José Manoel Ferreira Gonçalves
Em que pesem todos os sinais emitidos pela natureza, tragédias como a de Capitólio (MG) se repetem há décadas no Brasil, sem que as autoridades, empresas e a própria população respeitem os limites da ocupação do solo, da exploração turística e da sustentabilidade. Há nove anos, tivemos aqui entre nós mais um exemplo dessa insensatez.
Em fevereiro de 2013, um deslizamento de terra provocado por um forte temporal bloqueou a entrada de um dos túneis da rodovia dos Imigrantes, na altura de Cubatão, atingindo 24 veículos. Um grande volume de lama deslizou pela lateral do túnel e caiu por sobre os carros que transitam naquele momento, provocando a morte de uma mulher.
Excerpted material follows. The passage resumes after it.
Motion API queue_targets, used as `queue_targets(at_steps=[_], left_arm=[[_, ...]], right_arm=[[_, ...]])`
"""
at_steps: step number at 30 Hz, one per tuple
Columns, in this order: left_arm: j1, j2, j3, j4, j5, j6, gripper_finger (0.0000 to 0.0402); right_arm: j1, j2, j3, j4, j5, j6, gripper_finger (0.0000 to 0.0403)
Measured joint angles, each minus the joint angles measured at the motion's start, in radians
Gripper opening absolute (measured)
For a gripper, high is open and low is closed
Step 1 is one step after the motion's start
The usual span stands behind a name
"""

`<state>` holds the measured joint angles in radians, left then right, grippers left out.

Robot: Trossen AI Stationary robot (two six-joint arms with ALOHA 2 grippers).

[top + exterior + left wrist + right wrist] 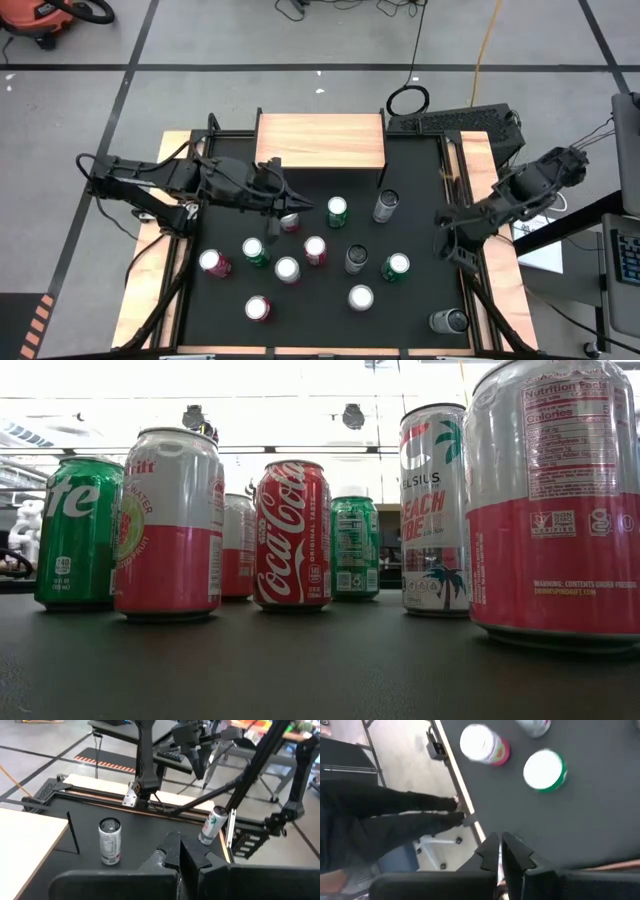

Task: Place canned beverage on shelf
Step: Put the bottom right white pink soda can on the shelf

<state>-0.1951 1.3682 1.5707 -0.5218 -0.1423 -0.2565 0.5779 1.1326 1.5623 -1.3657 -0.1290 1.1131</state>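
High view: the left end effector (283,203) is seen reaching over the black tabletop (420,320), its dark fingers drawn together with nothing held between them, as the left wrist view confirms. A red-and-white aluminium can (290,221) stands upright just beside the fingertips, on the side away from the small light-wood shelf on thin black legs (321,141). That shelf is set at the far edge of the tabletop and carries no can as yet. The left arm is judged the nearer one for this can; for a grasp, the fingers would first have to be parted and brought down around the can's upright axis, then the can carried toward the shelf, which lies close behind the end effector.

About a dozen cans are spread across the tabletop, among them a green can with a silver lid (337,211), a slim silver can (385,206) standing near the shelf's right corner, and a pale can (448,321) lying on its side near the front right corner. The right end effector (447,246) is held at the tabletop's right edge, its fingers closed on nothing, well apart from the shelf.
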Motion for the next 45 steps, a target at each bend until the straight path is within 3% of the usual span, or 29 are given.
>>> queue_targets(at_steps=[10, 21, 26, 39, 45], left_arm=[[-0.008, 0.000, 0.000, -0.015, 0.008, 0.009, 0.0000], [-0.008, 0.000, 0.000, -0.019, -0.015, 0.008, 0.0000], [-0.008, 0.000, 0.000, -0.019, -0.019, -0.023, 0.0000], [-0.008, 0.000, 0.000, -0.019, -0.087, -0.027, 0.0000], [-0.008, 0.000, 0.000, -0.019, -0.102, -0.029, 0.0000]], right_arm=[[0.194, 0.092, 0.000, 0.079, 0.002, 0.330, 0.0000], [0.362, 0.151, 0.000, 0.165, 0.124, 0.366, 0.0009], [0.398, 0.150, 0.000, 0.196, 0.162, 0.336, 0.0059], [0.515, 0.238, 0.000, 0.156, 0.160, 0.137, 0.0242], [0.557, 0.252, 0.000, 0.098, 0.200, 0.129, 0.0295]])
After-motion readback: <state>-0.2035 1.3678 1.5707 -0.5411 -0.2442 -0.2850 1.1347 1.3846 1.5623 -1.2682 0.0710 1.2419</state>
O estrago poderia ter sido muito maior, inclusive, se os detritos atingissem os pilares do viaduto.
Houve comoção generalizada e o governador sobrevoou a região, mas, de concreto, nenhuma providência foi tomada para evitar novas catástrofes como aquela. Pior: o governo chegou a anunciar que iria apurar a responsabilidade da concessionária gestora da rodovia, mas até hoje não se sabe se essas providências legais foram adiante, muito menos se houve uma conclusão dessas investigações.
Como sempre, as autoridades culparam as forças incontroláveis da natureza para justificar sua inoperância diante da calamidade, que, ressalte-se, na grande maioria dos casos, pode ser evitada. A história se repete agora em Capitólio, onde o prefeito tentou se defender sobre a falta de estudos geológicos sobre a região em que um grande bloco de pedra se desprendeu e atingiu embarcações de turistas, com o argumento de que nenhuma ocorrência do gênero tinha sido registrada até então. Ora, os estudos de risco servem exatamente para antecipar os fatores que podem vir a causar uma tragédia. Isso se chama prevenção – e é responsabilidade do Estado.
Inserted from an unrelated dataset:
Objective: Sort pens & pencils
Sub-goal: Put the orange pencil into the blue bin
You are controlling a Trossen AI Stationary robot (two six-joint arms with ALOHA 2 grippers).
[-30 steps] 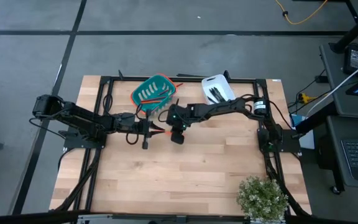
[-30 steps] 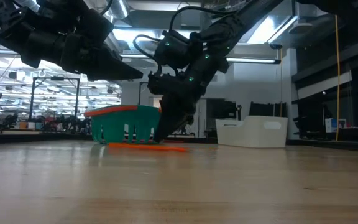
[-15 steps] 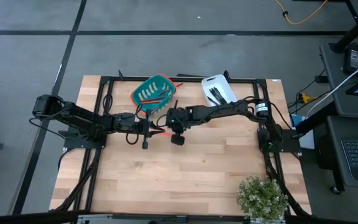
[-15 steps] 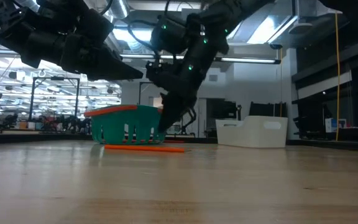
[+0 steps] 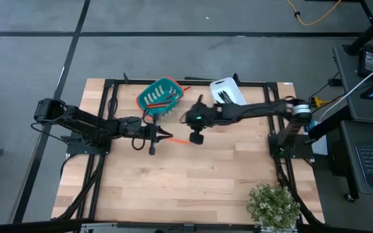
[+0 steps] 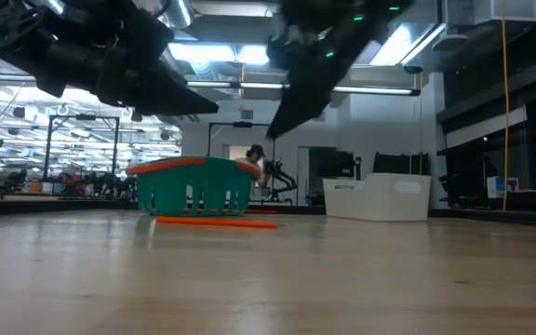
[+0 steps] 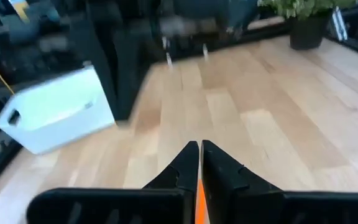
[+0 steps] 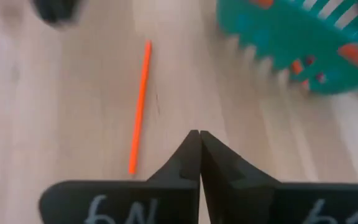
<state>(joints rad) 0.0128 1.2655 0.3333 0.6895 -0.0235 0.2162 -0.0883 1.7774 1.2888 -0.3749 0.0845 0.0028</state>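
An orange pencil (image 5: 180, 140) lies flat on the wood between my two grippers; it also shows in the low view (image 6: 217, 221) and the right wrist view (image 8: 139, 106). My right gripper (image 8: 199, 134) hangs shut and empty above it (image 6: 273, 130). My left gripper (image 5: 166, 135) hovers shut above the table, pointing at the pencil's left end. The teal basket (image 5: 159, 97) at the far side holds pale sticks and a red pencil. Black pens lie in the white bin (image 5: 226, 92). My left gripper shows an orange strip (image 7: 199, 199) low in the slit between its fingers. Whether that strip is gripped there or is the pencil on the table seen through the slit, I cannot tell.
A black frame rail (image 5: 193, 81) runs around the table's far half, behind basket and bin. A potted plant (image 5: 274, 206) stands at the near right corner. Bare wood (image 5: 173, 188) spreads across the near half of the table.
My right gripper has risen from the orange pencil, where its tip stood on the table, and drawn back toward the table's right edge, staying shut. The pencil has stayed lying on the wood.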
A Baixada Santista concentra uma série de riscos que são potencializados em época de chuvas, e essa não é uma mera especulação. Dados de um levantamento feito pela Secretaria do Estado de Infraestrutura e Meio Ambiente apontam para vários pontos críticos na região, oriundos da ocupação desregrada do solo (inclusive em áreas de morro), da falta de saneamento básico e do desmatamento. Podemos acrescentar a esses fatores a exploração habitacional e turística desenfreada, fruto em boa parte da ausência de Plano Diretor integrado, que contemple, entre outras diretrizes, a necessidade de preservação das áreas de vegetação, mangues, restingas e dunas.
O alerta vem das águas e rochas mineiras, e também do histórico de infortúnio da Baixada: não podemos ser indulgentes com a natureza em nossa região. Precisamos cobrar das autoridades o respeito ao ambiente que nos cerca.
José Manoel Ferreira Gonçalves é mestre e doutor em engenharia, advogado, jornalista e escritor. E presidente da FerroFrente (Frente Nacional pela volta das Ferrovias) e da Associação Guarujá Viva (Aguaviva). Diretor da Federação Nacional dos Engenheiros (FNE) e da Confederação Nacional dos Trabalhadores Liberais Universitários Regulamentados (CNTU).